**Directions**
Only the lines from the first line of the material below to the line containing "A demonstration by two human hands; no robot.", inclusive, should be copied, each exactly as written.

-------

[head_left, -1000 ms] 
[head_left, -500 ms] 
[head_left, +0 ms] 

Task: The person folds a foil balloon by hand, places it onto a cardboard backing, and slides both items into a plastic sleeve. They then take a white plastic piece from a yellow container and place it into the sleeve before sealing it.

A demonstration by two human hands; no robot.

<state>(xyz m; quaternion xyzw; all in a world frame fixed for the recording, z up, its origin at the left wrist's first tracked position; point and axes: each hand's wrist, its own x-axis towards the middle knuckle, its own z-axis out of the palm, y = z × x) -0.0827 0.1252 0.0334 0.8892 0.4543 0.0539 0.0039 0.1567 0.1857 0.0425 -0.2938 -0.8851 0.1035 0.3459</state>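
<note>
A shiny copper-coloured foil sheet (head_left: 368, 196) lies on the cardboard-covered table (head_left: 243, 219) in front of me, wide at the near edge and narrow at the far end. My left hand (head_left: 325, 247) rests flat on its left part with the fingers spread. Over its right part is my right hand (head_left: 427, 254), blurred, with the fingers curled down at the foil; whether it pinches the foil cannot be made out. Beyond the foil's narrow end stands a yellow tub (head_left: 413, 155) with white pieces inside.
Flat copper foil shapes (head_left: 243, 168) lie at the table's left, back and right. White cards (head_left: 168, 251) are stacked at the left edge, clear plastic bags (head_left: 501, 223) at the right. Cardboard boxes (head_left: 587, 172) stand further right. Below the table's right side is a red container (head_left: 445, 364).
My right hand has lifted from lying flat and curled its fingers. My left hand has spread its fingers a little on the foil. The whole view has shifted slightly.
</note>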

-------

**Response box**
[head_left, -1000 ms] 
[head_left, -500 ms] 
[head_left, +0 ms] 

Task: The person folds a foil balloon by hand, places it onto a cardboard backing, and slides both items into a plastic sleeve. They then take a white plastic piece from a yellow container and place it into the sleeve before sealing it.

A demonstration by two human hands; no robot.

Exercise complete, with nothing further to add.